Actions, Frames, and Child Window Handling in Selenium WebDriver


Selenium WebDriver is a powerful tool for automating web applications, and it offers advanced features to simulate user interactions like mouse movements, keyboard inputs, and handling complex web elements such as frames and child windows. In this blog, we’ll dive into the Actions class, frames, and child window handling in Selenium WebDriver with practical examples. Let’s get started!
Introduction to the Actions Class
The Actions class in Selenium WebDriver is designed to simulate complex user interactions, such as mouse movements, keyboard inputs, and gestures, that go beyond simple clicks or text inputs. Unlike basic Selenium methods (e.g., click()
or sendKeys()
), the Actions class allows you to perform advanced actions like:
Mouse hover: Moving the mouse over an element without clicking.
Right-click (context click): Simulating a right-click on an element.
Double-click: Performing a double-click action.
Drag-and-drop: Dragging an element and dropping it elsewhere.
Keyboard actions: Holding down keys (e.g., Shift) to type in capital letters.
These actions mimic how a real user interacts with a web application, making the Actions class essential for testing dynamic and interactive UI elements.
Why Use the Actions Class?
Imagine you’re testing a website like Amazon.com, where moving your mouse over a menu (e.g., “Hello, Sign in”) displays a dropdown without clicking.
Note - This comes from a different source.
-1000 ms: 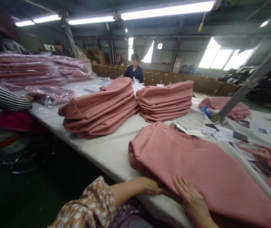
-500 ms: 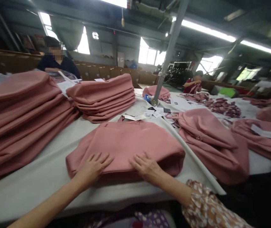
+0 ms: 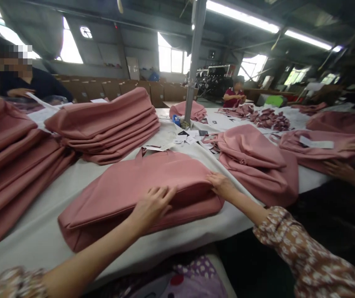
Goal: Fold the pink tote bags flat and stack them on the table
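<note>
A pink bag (image 3: 152,176) lies flat on the white-covered table in front of me, its base edge towards me and a short strap at its far side. My left hand (image 3: 154,205) rests on the bag's near edge, fingers stretched out over the panel. At the bag's right end, my right hand (image 3: 222,185) has its fingers bent around the corner seam, pinching the material; the thumb is mostly hidden. White and dark tags (image 3: 189,137) lie just beyond the bag.
Stacked pink bags (image 3: 112,124) and a taller pile (image 3: 6,165) stand at left. More pink bags (image 3: 254,161) lie right of a metal post (image 3: 192,70). Another person's hand (image 3: 343,170) touches a bag at far right. Two people are across the table.
My left hand has slid right along the near edge. My right hand has moved from the panel to the right corner. The view has turned right, and another person's hands have appeared.
</note>
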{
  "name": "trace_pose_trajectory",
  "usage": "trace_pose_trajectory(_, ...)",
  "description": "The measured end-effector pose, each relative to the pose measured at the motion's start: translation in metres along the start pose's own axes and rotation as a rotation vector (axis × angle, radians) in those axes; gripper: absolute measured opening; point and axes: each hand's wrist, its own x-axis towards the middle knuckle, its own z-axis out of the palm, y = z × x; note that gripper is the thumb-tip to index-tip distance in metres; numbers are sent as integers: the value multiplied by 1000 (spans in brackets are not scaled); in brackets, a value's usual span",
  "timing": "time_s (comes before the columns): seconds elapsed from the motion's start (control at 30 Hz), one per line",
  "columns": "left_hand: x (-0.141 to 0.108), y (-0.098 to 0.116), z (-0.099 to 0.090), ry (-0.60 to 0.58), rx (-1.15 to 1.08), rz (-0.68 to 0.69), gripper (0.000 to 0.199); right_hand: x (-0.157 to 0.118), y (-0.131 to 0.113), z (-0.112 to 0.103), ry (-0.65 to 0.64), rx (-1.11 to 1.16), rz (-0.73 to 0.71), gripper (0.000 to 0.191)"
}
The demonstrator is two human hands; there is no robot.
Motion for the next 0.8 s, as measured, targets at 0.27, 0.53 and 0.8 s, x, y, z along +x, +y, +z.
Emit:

The Actions class helps you automate such scenarios, ensuring your tests validate real-world user behavior.
Using the Actions Class for Mouse and Keyboard Interactions
Let’s explore how to use the Actions class with practical examples, focusing on a test scenario on Amazon.com.
Setting Up the Actions Class
To use the Actions class, you need to:
Create an instance of the Actions class and pass the WebDriver object to it.
Use methods like
moveToElement()
,click()
, orsendKeys()
to define actions.Build and perform the actions using
build()
andperform()
.
Here’s a basic setup in Java:
import org.openqa.selenium.WebDriver;
import org.openqa.selenium.chrome.ChromeDriver;
import org.openqa.selenium.interactions.Actions;
public class ActionsDemo {
public static void main(String[] args) {
System.setProperty("webdriver.chrome.driver", "path/to/chromedriver.exe");
WebDriver driver = new ChromeDriver();
driver.get("https://www.amazon.com");
// Create Actions class instance
Actions actions = new Actions(driver);
}
}
Moving to an Element (Mouse Hover)
Let’s automate a scenario where hovering over the “Hello, Sign in” link on Amazon displays a popup.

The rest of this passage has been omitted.